PROMPT: The material below holds a span beginning at the line with "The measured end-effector" and ending at the line with "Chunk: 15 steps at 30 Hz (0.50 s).". Quote that span exactly, both ends included, and only that span.

SUPPLIED RECORDS:
________________

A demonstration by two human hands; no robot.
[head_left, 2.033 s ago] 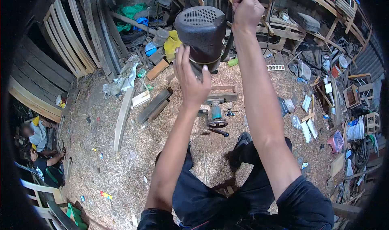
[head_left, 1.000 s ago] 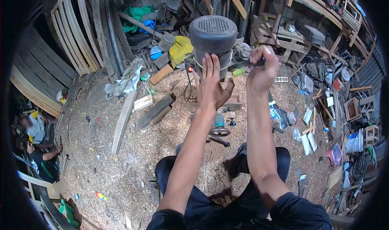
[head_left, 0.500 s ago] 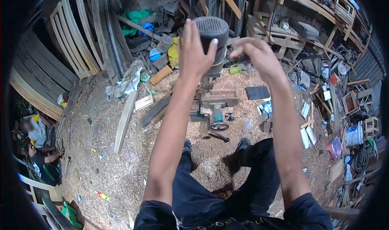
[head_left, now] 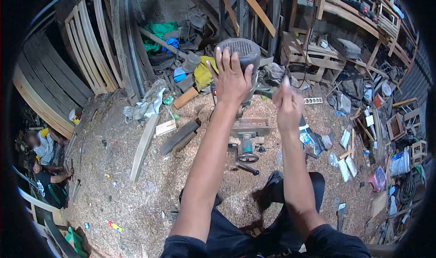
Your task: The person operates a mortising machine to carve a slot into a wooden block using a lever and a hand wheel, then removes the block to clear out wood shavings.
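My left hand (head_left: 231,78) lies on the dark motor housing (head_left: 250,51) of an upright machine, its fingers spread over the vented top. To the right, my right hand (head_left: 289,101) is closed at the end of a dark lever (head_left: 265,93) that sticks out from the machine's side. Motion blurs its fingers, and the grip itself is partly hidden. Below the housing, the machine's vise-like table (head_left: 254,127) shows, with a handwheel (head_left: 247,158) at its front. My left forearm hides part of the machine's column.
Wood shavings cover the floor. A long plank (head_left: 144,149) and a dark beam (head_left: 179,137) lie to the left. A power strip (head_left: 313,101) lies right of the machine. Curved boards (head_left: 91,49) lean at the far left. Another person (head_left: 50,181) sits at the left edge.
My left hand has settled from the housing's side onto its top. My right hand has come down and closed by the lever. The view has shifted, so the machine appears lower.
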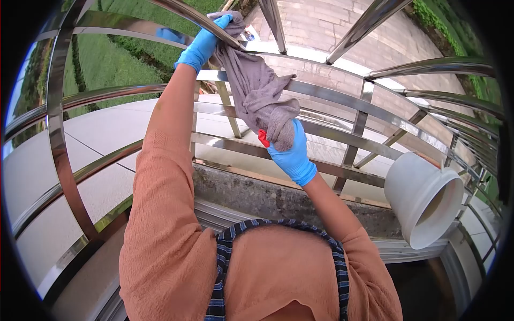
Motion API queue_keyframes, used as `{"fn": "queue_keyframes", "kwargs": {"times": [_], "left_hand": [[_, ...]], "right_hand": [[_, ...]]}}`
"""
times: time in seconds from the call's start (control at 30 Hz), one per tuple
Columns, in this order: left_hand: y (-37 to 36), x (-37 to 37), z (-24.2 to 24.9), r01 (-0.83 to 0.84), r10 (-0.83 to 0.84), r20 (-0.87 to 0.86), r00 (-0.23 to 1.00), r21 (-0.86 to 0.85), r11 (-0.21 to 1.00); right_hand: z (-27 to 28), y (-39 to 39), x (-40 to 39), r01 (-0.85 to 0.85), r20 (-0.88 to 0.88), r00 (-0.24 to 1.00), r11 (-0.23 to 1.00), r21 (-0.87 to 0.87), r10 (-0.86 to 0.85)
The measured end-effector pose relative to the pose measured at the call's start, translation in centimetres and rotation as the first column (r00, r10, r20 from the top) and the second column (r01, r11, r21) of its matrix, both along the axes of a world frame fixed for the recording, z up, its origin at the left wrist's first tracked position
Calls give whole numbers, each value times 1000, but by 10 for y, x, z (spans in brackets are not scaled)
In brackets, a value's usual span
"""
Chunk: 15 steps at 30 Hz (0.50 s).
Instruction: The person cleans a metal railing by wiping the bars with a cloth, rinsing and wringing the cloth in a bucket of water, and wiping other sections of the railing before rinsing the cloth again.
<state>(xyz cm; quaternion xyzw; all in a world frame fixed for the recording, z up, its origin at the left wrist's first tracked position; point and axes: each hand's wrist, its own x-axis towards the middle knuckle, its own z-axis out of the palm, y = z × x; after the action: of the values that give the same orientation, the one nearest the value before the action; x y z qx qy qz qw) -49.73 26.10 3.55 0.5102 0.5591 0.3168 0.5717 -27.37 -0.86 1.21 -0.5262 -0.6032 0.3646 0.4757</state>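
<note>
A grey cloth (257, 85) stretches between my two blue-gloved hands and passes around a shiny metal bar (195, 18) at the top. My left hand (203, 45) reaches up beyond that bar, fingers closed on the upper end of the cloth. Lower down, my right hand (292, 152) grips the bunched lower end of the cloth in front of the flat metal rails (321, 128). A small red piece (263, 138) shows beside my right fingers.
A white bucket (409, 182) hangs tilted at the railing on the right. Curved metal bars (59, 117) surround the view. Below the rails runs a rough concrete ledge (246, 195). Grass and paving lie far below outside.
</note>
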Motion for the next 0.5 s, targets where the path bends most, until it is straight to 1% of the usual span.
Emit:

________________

RESULT OF THIS EXERCISE:
The measured end-effector pose relative to the pose measured at the call's start, translation in centimetres and rotation as the first column (r00, r10, r20 from the top) and the second column (r01, r11, r21) of its matrix, both along the axes of a world frame fixed for the recording, z up, its origin at the left wrist's first tracked position
Calls give whole numbers, each value times 1000, but by 10 for y, x, z (spans in brackets are not scaled)
In brackets, a value's usual span
"""
Chunk: 15 steps at 30 Hz (0.50 s).

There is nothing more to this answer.